Fuller’s film has something to say, and it sure does know how to get around to saying it without anyone or anything getting in its way. Cruel and cutting, the film spools out with the hard metallic edge and brutal single-minded approach of a speeding bullet to the nerve of America’s core. Peter Breck stars as a stubborn, zealous reporter in a desperate, unending quest for fame and success. Willing to do anything to win his Pulitzer Prize, he takes to the muckrake biz and has himself admitted to a mental health facility (although Fuller sees through the niceties and posits that superficially progressive names only hide the shocked and rattled oppression occurring within such facilities). A murder occurred recently in the facility, and Breck’s character suspects hell to pay for the facility itself. Once in however, little separates him from the rough edges of the facility, and its all-domineering weight crushing down on him.
The film was important at its time for the torn-and-frayed fierceness with which it unambiguously took the mental health industry to task, specifically targeting their penal policies that favored shock treatment and other such mechanisms to reform through pain rather than caring and love. Admittedly, the film undeniably essentializes its subject matter, presenting the patients of the hospital sympathetically but like a series of ghoulish outsiders or experiments gone wrong, and the ethics of this fried-up brand of horror casting is questionable to say the least. Yet the film, sharing not a little of Breck’s agitation, wins over in the end. The primordial filmmaking, noirish and grittily realistic in equal measure, and as bent-up and lurching as it is ready to explode, carries its subject along like a rush of blood to the head.
It’s fitting that the film is mad, for it’s a work about madness. Not the madness of mental asylum patients, but the madness of a system that bumps them up against torturous methods of persecution under the name of help, the madness of a society who doesn’t much care about those inmates or this institution in the first place, and the madness of a reporter who would go to any length to solve a murder mystery, even sacrifice his own health, and do so not because he wants to help anyone or because he cares about justice, but because he wants to be famous. This sort of material could have, and by most filmmakers probably would have, been given to sleepily respectable prestige pic production. But when you hear the idea, doesn’t it just beckon for something a little more ravaged?
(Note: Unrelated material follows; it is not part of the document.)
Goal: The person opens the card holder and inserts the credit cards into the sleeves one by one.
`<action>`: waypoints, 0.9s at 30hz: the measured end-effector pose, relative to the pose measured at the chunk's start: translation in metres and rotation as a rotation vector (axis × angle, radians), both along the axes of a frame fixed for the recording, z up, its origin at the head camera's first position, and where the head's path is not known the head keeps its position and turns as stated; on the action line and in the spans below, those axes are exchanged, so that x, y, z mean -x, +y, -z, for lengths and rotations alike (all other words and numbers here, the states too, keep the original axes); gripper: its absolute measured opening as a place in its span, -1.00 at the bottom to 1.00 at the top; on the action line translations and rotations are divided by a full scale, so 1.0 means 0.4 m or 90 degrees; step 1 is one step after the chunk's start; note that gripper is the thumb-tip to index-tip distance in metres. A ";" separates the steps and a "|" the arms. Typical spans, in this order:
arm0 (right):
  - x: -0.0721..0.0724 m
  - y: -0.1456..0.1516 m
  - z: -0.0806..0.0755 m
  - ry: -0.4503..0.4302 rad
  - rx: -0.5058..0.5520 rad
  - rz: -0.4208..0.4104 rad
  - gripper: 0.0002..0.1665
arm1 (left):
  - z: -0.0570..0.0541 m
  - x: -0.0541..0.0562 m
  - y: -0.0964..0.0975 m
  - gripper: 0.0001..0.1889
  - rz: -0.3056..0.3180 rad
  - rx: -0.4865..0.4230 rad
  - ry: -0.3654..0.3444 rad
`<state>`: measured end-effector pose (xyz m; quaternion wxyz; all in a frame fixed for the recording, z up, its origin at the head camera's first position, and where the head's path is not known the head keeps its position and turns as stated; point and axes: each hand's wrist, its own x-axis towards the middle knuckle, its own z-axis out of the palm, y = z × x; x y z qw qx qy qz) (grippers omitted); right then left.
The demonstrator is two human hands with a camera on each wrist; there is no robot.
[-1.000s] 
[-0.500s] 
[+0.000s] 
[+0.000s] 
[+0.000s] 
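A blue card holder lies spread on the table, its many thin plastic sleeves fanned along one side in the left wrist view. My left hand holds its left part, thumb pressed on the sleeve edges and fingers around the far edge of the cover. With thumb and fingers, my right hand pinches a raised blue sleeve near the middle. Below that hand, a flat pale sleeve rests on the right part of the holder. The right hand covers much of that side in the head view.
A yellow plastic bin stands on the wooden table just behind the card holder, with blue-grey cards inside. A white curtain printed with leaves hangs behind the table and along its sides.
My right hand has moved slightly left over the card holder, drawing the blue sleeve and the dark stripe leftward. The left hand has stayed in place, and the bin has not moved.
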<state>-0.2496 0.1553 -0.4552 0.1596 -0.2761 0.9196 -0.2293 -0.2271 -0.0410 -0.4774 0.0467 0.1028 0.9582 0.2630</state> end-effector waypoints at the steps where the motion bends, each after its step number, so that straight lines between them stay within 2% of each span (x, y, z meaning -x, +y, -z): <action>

Certainly, it seemed like that to Fuller, elsewhere prone to these sorts of left-of-center variations on genre pics that superficially recreated their norms but in reality imbued them with a vigor and delusional straightforwardness that feels forever fresh. There’s an obvious silliness to this material that may turn off audiences. It’s an easy response to call Fuller’s work archaic, obsolete and even loony, and an understandable one. But it is harder still to latch onto Fuller’s heated vision and comprehend his hysterics in terms of the undeniable potency and life-blood he shoots into the stagnant corpse of early ’60s American cinema. Yes, Shock Corridor is not a nuanced film, but it also doesn’t especially beckon for nuance in the first place. This is fire-and-brimstone filmmaking, ablaze and beastly and always ready for a fight. The fragmentary cutting, graininess, superimposed art-house stripteases all about blunt human motion, and hypnotically charged color-inserts of geographic decay, depicting the world’s mind on its final legs, all ball together and fly at us from Fuller’s hand only to knock us square in the senses. It doesn’t for a second approach courtesy, and if it plays with fire, it’s ready to burn. Just so long as it can send the world to hell with it, for in Fuller’s vision, it’s already heading there anyway.